-------- Recorded information

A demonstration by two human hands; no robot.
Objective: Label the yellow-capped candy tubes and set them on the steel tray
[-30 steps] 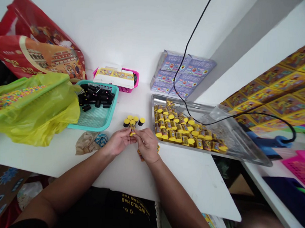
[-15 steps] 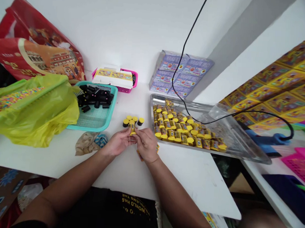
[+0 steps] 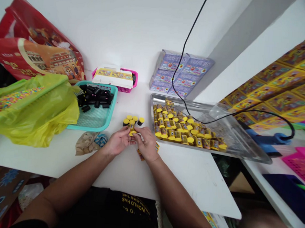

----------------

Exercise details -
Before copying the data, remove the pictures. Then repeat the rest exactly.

Response box -
A demonstration by two human hands; no robot.
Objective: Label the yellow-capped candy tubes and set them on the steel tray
[-30 steps] 
[-15 steps] 
[+0 steps] 

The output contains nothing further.